Here’s a prediction: the iPhone 13 is going to disappoint a lot of people, and those people will be wrong.
I don’t mean they’ll be wrong if they choose not to buy it. I choose not to buy things all the time; we all do. But they’ll be wrong if they go on the internet to complain that the iPhone 13 isn’t a significant upgrade. And to prove it, I’m going to rope in the famous Greek historian Plutarch from around 120AD, Adam Jensen from Deus Ex: Mankind Divided and V from Cyberpunk 2077.
If you’re wondering what on earth a Greek guy who’s been dead for nearly 2000 years, a pointy-bearded assassin who spends most of his day hiding in air vents and a character with user-definable private parts have in common, it’s one word: little changes that add up to a lot.
Little acorns and mighty oaks
The legend of Theseus posed an interesting question: if you replace every beam and bolt of a ship with a new one, is it still the same ship? If you look at the individual beams and bolts, you might think that it isn’t – but when you consider the big picture, it’s the same ship renewed and made stronger for another mission.
As T3's Matt Bolton wrote in his iPhone 11 Pro review, "The iPhone 11 Pro looks so similar to its predecessor, but almost every single part has been switched out for something new and better… the individual changes don't feel that big, but the sum makes for a really solid year-on-year upgrade. This is absolutely a new, shinier ship."
Think of it this way. What would you rather have: a look-at-me new design with one attention-grabbing new feature, or the familiar design with much better battery life, an improved screen, better camera results, faster 5G worldwide, a faster and more efficient processor, and a slightly smaller notch? Because that’s what we’re expecting. You don’t have to buy one, but I bet a lot of iPhone 11 owners will.
It’s the same with Adam Jensen’s augmentations and V’s upgrades: individually they might not impress you much, but when you can install a whole bunch you’ve suddenly got an Adam Jensen who can fire bombs out of his nipples and a V who has to be careful when he scratches himself because his arms now contain giant ninja scissors.

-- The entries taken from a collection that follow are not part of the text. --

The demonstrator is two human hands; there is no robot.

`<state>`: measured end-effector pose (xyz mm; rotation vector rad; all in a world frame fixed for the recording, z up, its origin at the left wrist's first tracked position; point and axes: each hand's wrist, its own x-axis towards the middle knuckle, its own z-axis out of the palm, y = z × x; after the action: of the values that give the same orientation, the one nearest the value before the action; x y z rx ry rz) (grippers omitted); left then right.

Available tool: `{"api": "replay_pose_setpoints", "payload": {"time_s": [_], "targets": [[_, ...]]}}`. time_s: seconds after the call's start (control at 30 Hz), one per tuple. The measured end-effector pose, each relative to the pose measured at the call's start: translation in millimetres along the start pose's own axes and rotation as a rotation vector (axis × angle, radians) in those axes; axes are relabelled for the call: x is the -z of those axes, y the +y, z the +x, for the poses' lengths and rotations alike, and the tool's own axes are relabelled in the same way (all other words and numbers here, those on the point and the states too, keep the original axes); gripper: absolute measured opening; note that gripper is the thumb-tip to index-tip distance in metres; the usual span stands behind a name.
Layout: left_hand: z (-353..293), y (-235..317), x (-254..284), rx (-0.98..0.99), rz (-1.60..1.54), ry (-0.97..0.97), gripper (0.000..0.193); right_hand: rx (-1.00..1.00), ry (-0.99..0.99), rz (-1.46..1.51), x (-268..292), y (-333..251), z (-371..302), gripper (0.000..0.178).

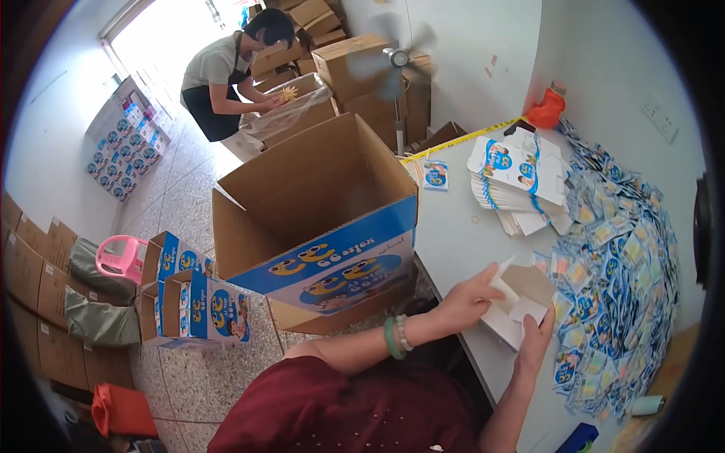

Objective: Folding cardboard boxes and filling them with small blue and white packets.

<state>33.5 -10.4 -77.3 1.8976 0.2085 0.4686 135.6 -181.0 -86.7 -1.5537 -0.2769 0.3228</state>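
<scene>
A small white box [501, 328] with its top flaps raised is in front of me, over the table's near edge. My right hand [535, 338] is closed round its near right side, with the thumb over a white flap. At the box's far left side, my left hand [470, 299] has its bent fingers on a raised flap; a green bangle and a beaded bracelet circle that wrist. Beyond lies a stack of flat printed cartons [521, 177]. Right of the box spreads a large heap of small blue-and-clear sachets [612, 279].
A large open cardboard box [325, 249] stands to my left. Further left are printed boxes [198, 306], a pink stool [121, 258] and brown cartons [45, 302]. A fan [396, 60] stands behind; a co-worker [226, 83] bends over a plastic-lined carton [302, 113].
</scene>
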Motion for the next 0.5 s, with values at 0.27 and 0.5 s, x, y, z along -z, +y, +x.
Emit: {"api": "replay_pose_setpoints", "payload": {"time_s": [0.27, 0.5], "targets": [[52.1, -8.3, -13.1, 0.194, -0.696, 0.081, 0.05, -0.034, 0.008, 0.029, -1.1, -4.0, -4.2, 0.057], [64.9, -42.5, -24.5, 0.071, -0.037, -0.148, 0.051, 0.281, -0.078, -0.328, 4.2, -22.4, -4.1, 0.059]]}}
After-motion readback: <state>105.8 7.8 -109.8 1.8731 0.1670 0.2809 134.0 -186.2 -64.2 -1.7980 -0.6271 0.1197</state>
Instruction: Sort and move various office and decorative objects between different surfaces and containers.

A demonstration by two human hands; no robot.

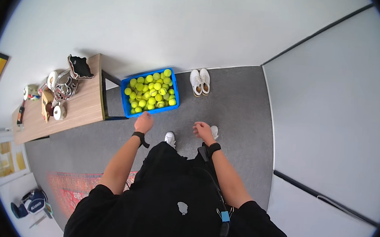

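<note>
My left hand point(144, 123) hovers just in front of the near edge of a blue plastic crate point(149, 112). Its fingers are curled into a loose fist, and no object shows in it. The crate sits on the floor, heaped with several yellow-green tennis balls point(153, 92). To the right, my right hand point(203, 132) hangs above the floor beside my white shoe point(214, 132). Its fingers are bent inward with nothing visible between them. Both wrists wear dark bands. A pair of white sneakers point(200, 82) stands right of the crate against the wall.
At left, a wooden table point(81, 100) holds a black-lined box point(81, 67), a metal rack point(65, 87), a white roll point(59, 112) and other items. A red patterned rug point(75, 189) lies behind it. Grey-white panels point(332, 95) stand at right.
</note>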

So yes, in the ongoing tick-tock cycle of Apple hardware, the iPhone 13 is likely to be a tock, not a tick: an evolution, not a revolution. Visually it could well be hard to tell it apart from the iPhone 12, which wasn't a groundbreaking change from the iPhone 11, or even the iPhone XS or the iPhone X. But while we’re not expecting to have our socks knocked well and truly off, we’re expecting to see lots of incremental improvements that collectively become a really big deal.